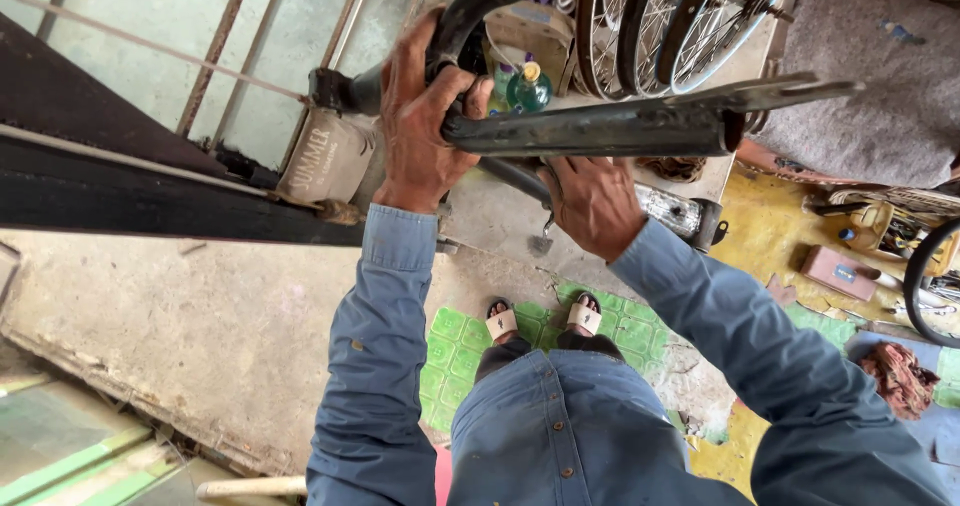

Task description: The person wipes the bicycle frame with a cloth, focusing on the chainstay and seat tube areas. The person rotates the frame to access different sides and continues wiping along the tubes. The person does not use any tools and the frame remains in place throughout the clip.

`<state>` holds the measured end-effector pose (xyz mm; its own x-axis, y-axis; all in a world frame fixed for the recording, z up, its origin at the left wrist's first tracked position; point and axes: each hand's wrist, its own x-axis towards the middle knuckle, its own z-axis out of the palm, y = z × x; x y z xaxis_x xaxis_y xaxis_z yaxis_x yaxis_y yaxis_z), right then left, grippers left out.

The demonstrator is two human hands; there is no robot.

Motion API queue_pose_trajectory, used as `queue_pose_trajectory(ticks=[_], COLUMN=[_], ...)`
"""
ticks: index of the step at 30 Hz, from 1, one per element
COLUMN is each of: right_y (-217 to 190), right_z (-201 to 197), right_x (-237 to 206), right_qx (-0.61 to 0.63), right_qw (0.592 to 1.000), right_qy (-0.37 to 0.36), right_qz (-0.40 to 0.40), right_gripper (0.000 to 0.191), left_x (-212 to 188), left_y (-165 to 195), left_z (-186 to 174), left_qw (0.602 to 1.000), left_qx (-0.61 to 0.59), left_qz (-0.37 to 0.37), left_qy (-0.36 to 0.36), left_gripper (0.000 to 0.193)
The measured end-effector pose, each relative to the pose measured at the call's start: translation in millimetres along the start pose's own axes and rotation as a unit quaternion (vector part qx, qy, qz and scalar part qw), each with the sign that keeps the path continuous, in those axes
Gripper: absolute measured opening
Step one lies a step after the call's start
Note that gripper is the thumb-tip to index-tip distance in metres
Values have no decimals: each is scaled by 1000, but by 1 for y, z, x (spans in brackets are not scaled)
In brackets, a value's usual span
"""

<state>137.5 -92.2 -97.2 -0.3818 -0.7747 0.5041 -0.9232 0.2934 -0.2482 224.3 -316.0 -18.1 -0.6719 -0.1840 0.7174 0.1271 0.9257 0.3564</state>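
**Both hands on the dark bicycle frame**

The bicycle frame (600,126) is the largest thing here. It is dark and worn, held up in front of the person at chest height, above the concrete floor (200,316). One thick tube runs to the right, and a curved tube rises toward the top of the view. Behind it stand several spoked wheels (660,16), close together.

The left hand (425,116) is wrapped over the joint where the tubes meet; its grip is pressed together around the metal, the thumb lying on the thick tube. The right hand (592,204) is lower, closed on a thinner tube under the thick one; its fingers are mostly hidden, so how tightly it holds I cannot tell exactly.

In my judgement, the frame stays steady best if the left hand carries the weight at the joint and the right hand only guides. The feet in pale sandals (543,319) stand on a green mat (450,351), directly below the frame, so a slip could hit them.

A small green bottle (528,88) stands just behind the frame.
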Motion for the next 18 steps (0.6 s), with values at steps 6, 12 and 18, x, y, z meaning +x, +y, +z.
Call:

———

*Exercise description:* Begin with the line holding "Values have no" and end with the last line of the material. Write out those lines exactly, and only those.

*Answer section:*
Values have no decimals: each is scaled by 1000, but by 1 for y, z, x (spans in brackets are not scaled)
In brackets, a value's usual span
"""

<state>137.5 -92.2 -97.2 -0.3818 -0.7747 0.5041 -0.9232 0.2934 -0.2482 224.3 -316.0 -18.1 -0.6719 -0.1840 0.7174 0.1271 0.9257 0.3564</state>
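**Both hands on the dark bicycle frame**

The bicycle frame (600,126) is the largest thing here. It is dark and worn, held up in front of the person at chest height, above the concrete floor (200,316). One thick tube runs to the right, and a curved tube rises toward the top of the view. Behind it stand several spoked wheels (660,16), close together.

The left hand (425,116) is wrapped over the joint where the tubes meet; its grip is pressed together around the metal, the thumb lying on the thick tube. The right hand (592,204) is lower, closed on a thinner tube under the thick one; its fingers are mostly hidden, so how tightly it holds I cannot tell exactly.

In my judgement, the frame stays steady best if the left hand carries the weight at the joint and the right hand only guides. The feet in pale sandals (543,319) stand on a green mat (450,351), directly below the frame, so a slip could hit them.

A small green bottle (528,88) stands just behind the frame.
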Motion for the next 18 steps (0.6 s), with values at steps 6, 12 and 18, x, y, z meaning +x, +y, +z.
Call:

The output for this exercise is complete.